* EXERCISE DETAILS: Pull out every line below holding the word "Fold".

----- ENTRIES PROVIDED -----

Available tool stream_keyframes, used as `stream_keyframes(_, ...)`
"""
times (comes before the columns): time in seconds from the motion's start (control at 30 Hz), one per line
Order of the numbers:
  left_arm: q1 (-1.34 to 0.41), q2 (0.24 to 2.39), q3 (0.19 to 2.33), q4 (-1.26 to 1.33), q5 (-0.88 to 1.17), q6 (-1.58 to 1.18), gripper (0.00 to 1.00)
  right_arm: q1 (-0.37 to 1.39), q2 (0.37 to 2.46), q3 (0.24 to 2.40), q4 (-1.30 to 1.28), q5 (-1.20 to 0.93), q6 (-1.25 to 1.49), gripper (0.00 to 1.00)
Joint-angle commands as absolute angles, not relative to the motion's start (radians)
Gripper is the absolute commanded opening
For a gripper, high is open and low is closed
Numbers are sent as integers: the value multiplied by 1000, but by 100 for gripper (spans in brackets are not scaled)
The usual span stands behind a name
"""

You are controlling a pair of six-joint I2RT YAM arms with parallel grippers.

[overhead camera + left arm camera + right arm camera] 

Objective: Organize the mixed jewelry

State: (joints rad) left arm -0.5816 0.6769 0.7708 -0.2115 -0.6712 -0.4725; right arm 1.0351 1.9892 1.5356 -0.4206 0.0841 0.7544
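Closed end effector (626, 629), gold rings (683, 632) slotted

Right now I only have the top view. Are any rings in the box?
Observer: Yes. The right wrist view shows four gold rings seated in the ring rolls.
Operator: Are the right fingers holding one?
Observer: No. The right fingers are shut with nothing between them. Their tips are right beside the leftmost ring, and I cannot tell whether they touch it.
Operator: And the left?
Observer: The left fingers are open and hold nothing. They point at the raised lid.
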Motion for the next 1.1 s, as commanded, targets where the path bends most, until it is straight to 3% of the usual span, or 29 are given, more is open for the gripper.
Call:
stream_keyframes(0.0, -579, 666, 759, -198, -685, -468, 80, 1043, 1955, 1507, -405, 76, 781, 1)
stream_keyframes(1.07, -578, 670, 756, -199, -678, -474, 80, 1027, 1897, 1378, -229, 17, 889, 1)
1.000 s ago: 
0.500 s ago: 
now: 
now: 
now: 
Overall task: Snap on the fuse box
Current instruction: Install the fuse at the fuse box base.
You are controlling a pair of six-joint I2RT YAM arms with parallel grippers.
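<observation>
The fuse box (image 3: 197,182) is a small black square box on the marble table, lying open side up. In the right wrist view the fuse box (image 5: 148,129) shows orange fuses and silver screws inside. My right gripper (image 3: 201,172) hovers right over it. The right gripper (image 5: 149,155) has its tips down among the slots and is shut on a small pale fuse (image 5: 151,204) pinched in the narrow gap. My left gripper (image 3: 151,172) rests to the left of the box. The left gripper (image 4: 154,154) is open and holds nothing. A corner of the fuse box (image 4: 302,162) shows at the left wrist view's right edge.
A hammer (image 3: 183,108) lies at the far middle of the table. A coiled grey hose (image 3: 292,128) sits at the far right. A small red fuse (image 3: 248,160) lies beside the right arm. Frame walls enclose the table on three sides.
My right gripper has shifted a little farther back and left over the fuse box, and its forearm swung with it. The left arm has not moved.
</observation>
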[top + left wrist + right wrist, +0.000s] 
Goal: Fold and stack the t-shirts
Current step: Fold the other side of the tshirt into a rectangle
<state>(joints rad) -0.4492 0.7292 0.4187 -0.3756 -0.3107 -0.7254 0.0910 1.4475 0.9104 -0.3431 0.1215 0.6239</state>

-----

* TASK OUTPUT:
Goal: Fold and stack the t-shirts
Current step: Fold the other side of the tshirt into a rectangle

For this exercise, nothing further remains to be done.